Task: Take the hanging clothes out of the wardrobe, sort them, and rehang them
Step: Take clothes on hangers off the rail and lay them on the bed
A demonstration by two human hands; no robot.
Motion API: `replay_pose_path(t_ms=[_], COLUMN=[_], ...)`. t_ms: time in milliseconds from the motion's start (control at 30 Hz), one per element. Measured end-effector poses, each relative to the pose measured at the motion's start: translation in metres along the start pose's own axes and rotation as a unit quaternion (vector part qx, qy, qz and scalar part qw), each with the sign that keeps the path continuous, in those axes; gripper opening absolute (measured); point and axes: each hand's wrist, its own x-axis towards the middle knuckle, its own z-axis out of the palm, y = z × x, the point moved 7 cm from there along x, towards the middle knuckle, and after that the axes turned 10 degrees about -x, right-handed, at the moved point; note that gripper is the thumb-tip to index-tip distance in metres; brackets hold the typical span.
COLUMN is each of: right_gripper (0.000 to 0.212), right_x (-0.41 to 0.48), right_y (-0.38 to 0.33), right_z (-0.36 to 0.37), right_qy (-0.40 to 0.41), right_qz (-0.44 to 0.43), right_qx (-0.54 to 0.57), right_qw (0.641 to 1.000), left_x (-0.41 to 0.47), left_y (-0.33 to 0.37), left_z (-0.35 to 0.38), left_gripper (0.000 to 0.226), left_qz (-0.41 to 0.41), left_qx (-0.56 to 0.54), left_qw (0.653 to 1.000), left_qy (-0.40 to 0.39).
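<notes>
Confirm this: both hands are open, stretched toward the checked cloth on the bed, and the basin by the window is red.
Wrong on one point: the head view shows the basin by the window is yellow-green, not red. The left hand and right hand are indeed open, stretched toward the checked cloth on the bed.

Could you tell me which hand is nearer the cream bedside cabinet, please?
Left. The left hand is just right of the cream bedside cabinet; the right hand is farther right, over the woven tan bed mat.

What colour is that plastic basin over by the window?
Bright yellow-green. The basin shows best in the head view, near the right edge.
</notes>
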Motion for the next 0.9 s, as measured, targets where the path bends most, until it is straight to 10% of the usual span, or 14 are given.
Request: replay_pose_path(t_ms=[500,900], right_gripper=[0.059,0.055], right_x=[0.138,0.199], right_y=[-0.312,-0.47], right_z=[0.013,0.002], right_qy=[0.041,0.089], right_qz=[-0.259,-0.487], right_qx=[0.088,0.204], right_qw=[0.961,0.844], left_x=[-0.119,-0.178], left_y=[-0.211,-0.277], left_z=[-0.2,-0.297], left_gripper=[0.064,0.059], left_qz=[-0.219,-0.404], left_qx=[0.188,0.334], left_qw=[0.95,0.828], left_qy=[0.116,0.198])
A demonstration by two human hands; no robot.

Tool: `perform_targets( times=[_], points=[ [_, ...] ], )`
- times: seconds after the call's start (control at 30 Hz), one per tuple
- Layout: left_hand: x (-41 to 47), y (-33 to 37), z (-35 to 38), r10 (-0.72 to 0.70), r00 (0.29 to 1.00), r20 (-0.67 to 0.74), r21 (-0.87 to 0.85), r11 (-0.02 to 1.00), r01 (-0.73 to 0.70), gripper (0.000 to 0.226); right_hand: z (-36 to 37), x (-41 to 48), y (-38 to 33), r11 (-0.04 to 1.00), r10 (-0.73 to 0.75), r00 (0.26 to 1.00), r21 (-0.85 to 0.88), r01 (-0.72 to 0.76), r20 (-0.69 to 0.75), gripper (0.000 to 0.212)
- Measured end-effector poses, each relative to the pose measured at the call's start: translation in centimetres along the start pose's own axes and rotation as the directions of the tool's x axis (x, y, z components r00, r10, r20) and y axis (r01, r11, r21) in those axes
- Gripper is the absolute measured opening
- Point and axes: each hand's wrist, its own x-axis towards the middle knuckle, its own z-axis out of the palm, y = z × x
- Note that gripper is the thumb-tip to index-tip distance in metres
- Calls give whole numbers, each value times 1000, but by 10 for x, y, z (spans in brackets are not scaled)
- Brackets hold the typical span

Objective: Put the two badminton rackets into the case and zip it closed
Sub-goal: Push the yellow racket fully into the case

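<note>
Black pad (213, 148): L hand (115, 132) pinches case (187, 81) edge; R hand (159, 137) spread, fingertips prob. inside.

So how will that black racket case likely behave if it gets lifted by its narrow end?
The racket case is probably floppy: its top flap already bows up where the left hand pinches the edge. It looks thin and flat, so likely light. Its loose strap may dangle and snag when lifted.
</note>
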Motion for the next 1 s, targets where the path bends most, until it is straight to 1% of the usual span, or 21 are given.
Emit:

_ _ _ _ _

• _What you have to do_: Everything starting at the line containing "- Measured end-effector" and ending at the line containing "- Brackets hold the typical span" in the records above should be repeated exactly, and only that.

• _Solved problem_:
- Measured end-effector poses, each relative to the pose measured at the call's start: translation in centimetres along the start pose's own axes and rotation as the directions of the tool's x axis (x, y, z components r00, r10, r20) and y axis (r01, r11, r21) in those axes
- Gripper is the absolute measured opening
- Point and axes: each hand's wrist, its own x-axis towards the middle knuckle, its own z-axis out of the palm, y = z × x
- Note that gripper is the thumb-tip to index-tip distance in metres
- Calls give whole numbers, each value times 1000, but by 10 for x, y, z (spans in brackets are not scaled)
- Brackets hold the typical span

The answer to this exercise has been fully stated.